My sister matured into a great mother, like her sister-in-law. I always marveled at Karisse’s way of seeing through our kids’ tantrums to the real issues going on. Screaming, crying, kicking and bucking, she had a way of calmly sitting them down and giving them what they needed rather than that for which they cried. Often it was just to be held and rocked while the fire of the moment subsided into coals.
“Father, forgive them, for they know not what they do.” Maybe they really didn’t know what they were doing. Maybe they didn’t know that they were killing the Son of God, maybe the fact that they were murdering the Prince of Peace didn’t quite sink in. This was in their mind, after all, only a troublemaker from Galilee. In another sense they knew exactly what they were doing. They were getting rid of this pernicious prick to their consciences. They were pushing away from the voice that called them to a deep, authentic, and profoundly compassionate way of being human.
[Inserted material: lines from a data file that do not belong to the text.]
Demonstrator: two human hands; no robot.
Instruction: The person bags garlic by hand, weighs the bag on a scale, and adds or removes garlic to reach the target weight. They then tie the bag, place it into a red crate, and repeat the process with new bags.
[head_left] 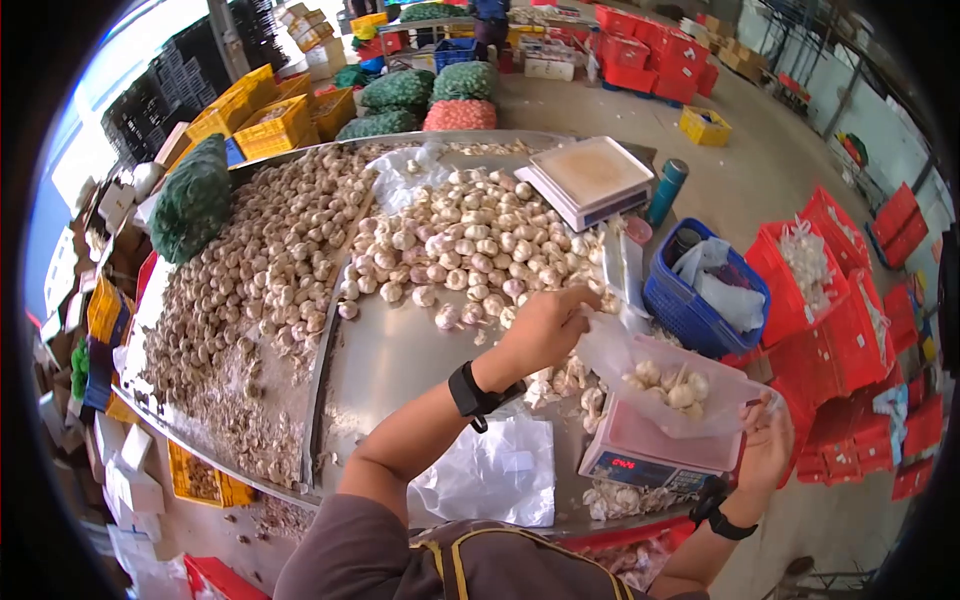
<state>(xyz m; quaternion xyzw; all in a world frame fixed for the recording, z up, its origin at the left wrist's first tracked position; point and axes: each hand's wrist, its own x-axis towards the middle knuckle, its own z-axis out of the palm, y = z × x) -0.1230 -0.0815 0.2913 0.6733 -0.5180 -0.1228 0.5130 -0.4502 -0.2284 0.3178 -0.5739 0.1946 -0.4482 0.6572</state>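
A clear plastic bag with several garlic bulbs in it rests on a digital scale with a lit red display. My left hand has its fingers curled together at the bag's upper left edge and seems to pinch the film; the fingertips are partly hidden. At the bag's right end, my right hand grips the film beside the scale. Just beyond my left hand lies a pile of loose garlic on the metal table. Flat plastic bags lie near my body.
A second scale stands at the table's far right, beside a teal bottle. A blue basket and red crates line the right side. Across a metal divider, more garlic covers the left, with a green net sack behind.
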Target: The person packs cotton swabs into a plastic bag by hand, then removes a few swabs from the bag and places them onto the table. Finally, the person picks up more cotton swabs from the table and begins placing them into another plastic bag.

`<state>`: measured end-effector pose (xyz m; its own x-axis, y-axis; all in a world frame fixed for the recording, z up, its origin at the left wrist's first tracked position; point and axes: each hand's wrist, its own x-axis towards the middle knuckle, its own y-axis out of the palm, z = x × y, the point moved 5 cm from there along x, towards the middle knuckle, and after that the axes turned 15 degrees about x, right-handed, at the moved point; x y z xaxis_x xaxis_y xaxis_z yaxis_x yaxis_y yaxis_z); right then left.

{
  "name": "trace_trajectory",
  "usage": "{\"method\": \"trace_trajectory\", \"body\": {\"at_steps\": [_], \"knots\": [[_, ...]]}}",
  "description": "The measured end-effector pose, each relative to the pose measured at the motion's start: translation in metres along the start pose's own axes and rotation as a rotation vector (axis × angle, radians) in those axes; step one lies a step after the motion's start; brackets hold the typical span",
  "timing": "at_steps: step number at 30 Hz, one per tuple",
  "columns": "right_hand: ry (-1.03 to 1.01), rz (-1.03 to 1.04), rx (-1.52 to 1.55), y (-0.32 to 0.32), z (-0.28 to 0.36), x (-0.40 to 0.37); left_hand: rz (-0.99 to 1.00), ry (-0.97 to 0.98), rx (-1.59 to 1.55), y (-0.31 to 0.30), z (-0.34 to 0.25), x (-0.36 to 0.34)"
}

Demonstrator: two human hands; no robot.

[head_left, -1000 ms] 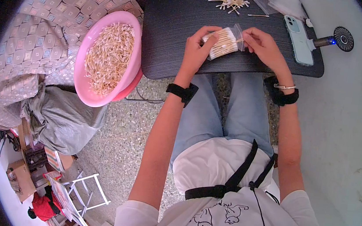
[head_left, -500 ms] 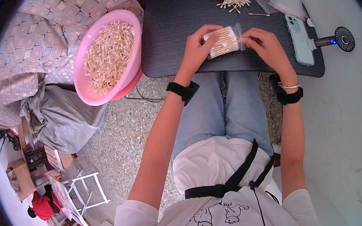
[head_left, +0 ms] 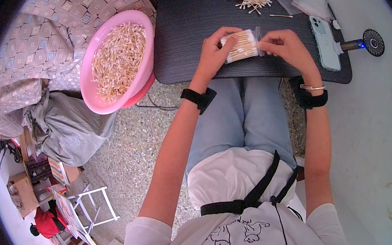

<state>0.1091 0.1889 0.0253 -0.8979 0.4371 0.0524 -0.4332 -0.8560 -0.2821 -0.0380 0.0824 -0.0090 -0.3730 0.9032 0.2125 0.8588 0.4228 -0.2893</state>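
A small clear bag packed with cotton swabs [head_left: 243,46] is held over the dark table [head_left: 186,30]. My left hand [head_left: 217,49] grips its left side, with the thumb on top and the fingers behind. At the bag's right end, the thumb and fingers of my right hand [head_left: 285,46] pinch the clear plastic edge. Loose cotton swabs [head_left: 254,0] lie in a pile beyond the bag, and a single swab [head_left: 281,15] lies to the right of that pile.
Left of the table stands a pink basin [head_left: 87,63] full of swabs. A phone [head_left: 326,45] and a small fan [head_left: 372,42] are at the table's right side. Clear plastic bags [head_left: 306,1] lie at the far edge. A grey sack [head_left: 69,123] sits on the floor.
My right hand has shifted slightly left and toward the far edge, along the bag's open-looking plastic end. My left hand and the bag have hardly moved.
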Motion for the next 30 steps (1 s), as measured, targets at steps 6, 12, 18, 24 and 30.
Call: {"method": "trace_trajectory", "body": {"at_steps": [6,12,18,24,30], "knots": [[0.028,-0.195,0.225,-0.001,-0.01,-0.002,-0.014,-0.014,-0.016,0.0,-0.001,0.0],[0.039,-0.065,0.213,0.008,-0.007,-0.007,-0.011,-0.024,0.0,0.0,0.001,0.0],[-0.041,-0.067,0.099,0.01,-0.009,-0.007,-0.007,-0.028,0.019,0.0,-0.002,-0.001],[-0.002,-0.132,0.218,0.004,-0.017,-0.009,0.047,0.012,-0.012,0.001,0.001,0.001],[-0.03,-0.107,0.214,-0.004,-0.017,-0.009,0.202,0.116,-0.051,0.002,-0.005,0.0]]}}
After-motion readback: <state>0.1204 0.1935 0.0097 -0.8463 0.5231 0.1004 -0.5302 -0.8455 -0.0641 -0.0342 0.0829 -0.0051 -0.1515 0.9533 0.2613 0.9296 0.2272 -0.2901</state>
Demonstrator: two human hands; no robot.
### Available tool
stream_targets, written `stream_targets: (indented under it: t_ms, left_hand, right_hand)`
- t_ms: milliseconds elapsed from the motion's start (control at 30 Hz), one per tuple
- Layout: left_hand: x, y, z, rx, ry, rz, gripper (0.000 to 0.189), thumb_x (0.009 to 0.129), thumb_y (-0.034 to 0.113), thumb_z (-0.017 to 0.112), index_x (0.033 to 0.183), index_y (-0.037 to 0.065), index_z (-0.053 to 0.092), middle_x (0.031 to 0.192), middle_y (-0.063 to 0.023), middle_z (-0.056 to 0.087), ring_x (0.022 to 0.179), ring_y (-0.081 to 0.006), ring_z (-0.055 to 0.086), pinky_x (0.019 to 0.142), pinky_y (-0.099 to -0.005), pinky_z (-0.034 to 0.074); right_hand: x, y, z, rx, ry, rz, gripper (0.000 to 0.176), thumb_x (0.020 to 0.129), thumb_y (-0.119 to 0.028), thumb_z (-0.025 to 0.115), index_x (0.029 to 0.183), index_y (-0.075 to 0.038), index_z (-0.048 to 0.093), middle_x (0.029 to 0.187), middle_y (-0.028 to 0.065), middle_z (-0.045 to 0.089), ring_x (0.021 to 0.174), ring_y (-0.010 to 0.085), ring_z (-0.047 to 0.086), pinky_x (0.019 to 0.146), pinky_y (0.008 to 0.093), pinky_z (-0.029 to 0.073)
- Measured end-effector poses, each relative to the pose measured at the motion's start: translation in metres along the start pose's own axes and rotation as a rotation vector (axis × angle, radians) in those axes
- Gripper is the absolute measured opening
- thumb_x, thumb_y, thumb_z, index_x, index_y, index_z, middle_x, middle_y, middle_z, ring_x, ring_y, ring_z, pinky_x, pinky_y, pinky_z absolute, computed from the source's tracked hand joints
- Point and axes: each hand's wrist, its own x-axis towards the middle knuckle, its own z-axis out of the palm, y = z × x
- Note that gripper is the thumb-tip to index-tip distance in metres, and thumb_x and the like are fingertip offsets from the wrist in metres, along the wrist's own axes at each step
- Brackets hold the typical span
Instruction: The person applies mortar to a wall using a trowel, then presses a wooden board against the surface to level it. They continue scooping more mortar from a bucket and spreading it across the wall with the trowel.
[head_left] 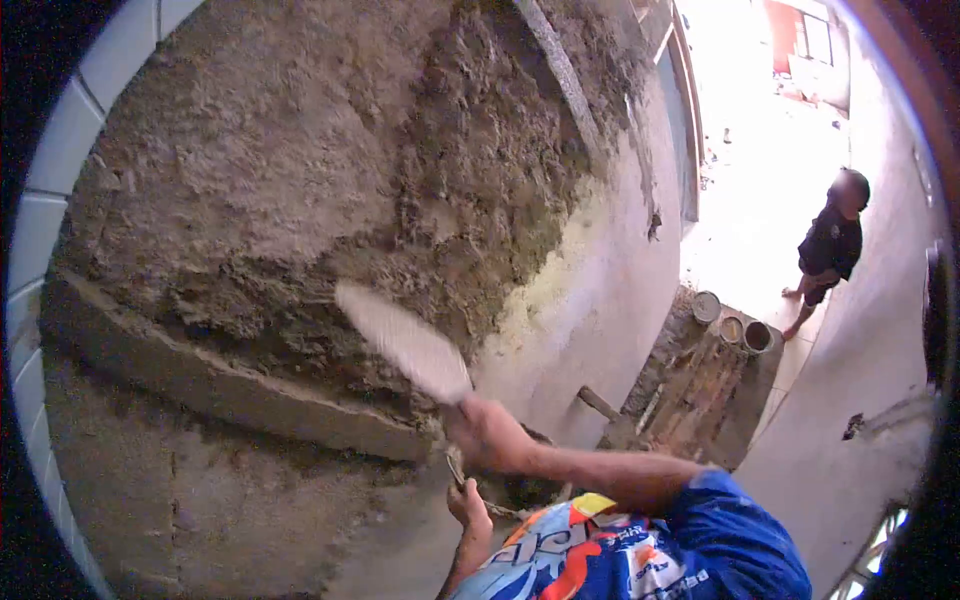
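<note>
My right hand grips the handle of a trowel, whose long blade is blurred and lies in front of the rough, wet mortar on the wall. Just below it, my left hand is closed on a thin edge or handle that I cannot make out clearly. A dark, partly hidden object is behind my right forearm. Under the rough mortar runs a raised ledge of mortar, with a flatter grey surface below it.
A pale strip crosses the upper mortar. White tiles border the left side. At the right, a person stands near several round containers beside a dirty board. A short piece juts out near the smooth wall.
</note>
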Motion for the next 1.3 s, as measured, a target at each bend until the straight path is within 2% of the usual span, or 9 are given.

Yet, here are his words, ringing through the centuries because it is so rare a message, calling us to step back a moment and take a look at the whole picture. He was dying for their redemption as well as ours. Mercy was available to us in the same measure as to them. He saw beyond this greatest of human tantrums to the desperate desire for healing that surges within each and every human breast.
His words are spoken in love, for they give hope to our hopelessness. No matter what the offense, what could be compared to cutting oneself off from the only source of hope, and yet mercy is extended even to these wretched souls. Whatever we might have done is not beyond the pale of Jesus’ mercy.
His words are spoken in judgment. After the Cross no one’s sins garner anyone eternal damnation by divine decree. Oh, one may choose such a fate if they so desire and God will oblige, but these words are spoken to all, without exception. Dare we disagree? Would not disagreeing with God concerning the fate of another be tantamount to rejecting the mercy we have received, and choosing instead the damnation we would pronounce on another? These words tell us all that in the end there is no moral high ground for anyone but God.
If he did it we can, too. The end toward which we look is the Kingdom among us. The life we live is lived in response to the Son of God in relation to those around us, and, having been forgiven, we offer mercy. This, my beloved people, will take us through Good Friday to Easter morn.